UPOS
The UPOS function returns an integer value that is equal to the index of the nth UTF-8 or UTF-16 character in a character data item argument that contains UTF-8 or UTF-16.
The function type is integer.
- argument-1
- Must be of class alphabetic, alphanumeric, national or UTF-8. argument-1 must
contain valid UTF-8 or UTF-16 encoded characters:
- If argument-1 is of class alphabetic, alphanumeric or UTF-8, it must contain valid UTF-8 data.
- If argument-1 is of class national, it must contain valid UTF-16 data.
- argument-2
- Must be an integer.
Suppose argument-1 is alphabetic or alphanumeric and argument-2=n, the returned value is the byte position of the nth UTF-8 character in argument-1. Suppose argument-1 is a national data item and argument-2=n, the returned value is the byte position of the nth UTF-16 character in argument-1.
If argument-2 is not positive or if argument-2 is larger than ULENGTH(argument-1), zero is returned. Otherwise, if argument-2=n, the returned value is the byte position in argument-1 where the nth UTF-8 or UTF-16 character starts.

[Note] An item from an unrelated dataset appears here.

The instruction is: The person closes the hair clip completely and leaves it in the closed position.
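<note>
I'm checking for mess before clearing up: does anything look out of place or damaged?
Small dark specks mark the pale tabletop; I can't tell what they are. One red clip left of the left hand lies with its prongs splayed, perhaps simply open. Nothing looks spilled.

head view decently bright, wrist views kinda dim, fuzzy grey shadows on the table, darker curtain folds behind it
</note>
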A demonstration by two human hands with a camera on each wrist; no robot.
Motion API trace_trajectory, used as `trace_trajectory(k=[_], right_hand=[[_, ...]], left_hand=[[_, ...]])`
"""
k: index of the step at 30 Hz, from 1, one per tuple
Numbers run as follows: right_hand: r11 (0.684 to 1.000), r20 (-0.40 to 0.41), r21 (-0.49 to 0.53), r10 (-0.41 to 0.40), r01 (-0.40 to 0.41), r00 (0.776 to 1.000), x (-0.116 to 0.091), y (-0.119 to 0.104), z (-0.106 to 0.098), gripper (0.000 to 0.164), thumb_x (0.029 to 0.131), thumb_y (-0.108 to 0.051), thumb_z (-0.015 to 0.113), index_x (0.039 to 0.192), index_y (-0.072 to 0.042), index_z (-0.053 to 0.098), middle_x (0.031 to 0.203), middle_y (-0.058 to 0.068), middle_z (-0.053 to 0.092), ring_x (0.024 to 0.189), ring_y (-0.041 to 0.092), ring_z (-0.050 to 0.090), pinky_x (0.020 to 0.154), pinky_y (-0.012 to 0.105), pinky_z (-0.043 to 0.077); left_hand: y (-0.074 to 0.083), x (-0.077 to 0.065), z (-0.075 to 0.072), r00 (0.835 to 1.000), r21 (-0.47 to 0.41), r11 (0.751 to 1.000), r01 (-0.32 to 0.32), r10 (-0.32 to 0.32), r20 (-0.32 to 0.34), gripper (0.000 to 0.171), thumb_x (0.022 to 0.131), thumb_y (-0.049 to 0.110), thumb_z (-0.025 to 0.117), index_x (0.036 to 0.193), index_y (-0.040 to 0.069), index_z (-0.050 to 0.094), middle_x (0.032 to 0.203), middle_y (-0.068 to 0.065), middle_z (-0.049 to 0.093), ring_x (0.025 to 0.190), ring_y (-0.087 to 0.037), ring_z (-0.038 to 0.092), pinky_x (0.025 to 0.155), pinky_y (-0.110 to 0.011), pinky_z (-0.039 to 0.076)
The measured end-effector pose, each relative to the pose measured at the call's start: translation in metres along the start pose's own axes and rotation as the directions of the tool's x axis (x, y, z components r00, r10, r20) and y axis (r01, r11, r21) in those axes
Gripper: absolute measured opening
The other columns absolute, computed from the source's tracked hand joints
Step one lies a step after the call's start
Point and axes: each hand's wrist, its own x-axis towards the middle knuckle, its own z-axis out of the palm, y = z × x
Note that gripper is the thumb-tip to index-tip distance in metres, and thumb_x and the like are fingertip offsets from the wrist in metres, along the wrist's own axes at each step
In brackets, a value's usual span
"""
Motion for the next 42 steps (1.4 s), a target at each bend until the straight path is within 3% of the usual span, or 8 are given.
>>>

The returned value of UPOS is a 9-digit integer if LP(32) is in effect or an 18-digit integer if LP(64) is in effect.
Example 1
If A is an alphanumeric item that contains the UTF-8 value x'4BC3A4666572' ('Käfer'), the returned values are as follows:
- UPOS(A 1) returns 1
- UPOS(A 2) returns 2
- UPOS(A 3) returns 4
- UPOS(A 4) returns 5
- UPOS(A 5) returns 6
Example 2
If B is a national item that contains the UTF-16 value nx'005400F6006200750072D858DC6B0073' ('Töber𦁫s'), the returned values are as follows:
- UPOS (B 1) returns 1
- UPOS (B 2) returns 3
- UPOS (B 3) returns 5
- UPOS (B 4) returns 7
- UPOS (B 5) returns 9
- UPOS (B 6) returns 11
- UPOS (B 7) returns 15
Example 3
If argument-1 is a UTF-8 encoded item and the UTF-8 argument contains composed characters, the combining characters are counted individually. For example, when encoded in UTF-8, the Unicode character ä can be x'C3A4' or x'61CC88'. With either of the UTF-8 characters in argument-1, the returned values of the UPOS function are different. See the following table for details.
argument-1 | Unicode encoding | UTF-8 encoding | Returned values of the UPOS function |
---|---|---|---|
C = äK | U+00E4 + U+004B
(precomposed form,
latin small letter a with diaeresis + latin capital letter K) |
x'C3A44B' (äK) | UPOS(C 1) returns 1 UPOS(C 2) returns 3 UPOS(C 3) returns 0 |
U+0061 + U+0308 + U+004B
(canonical decomposition,
latin small letter a + combining diaeresis + latin capital letter K) |
x'61CC884B' (äK) | UPOS(C 1) returns 1 UPOS(C 2) returns 2 UPOS(C 3) returns 4 |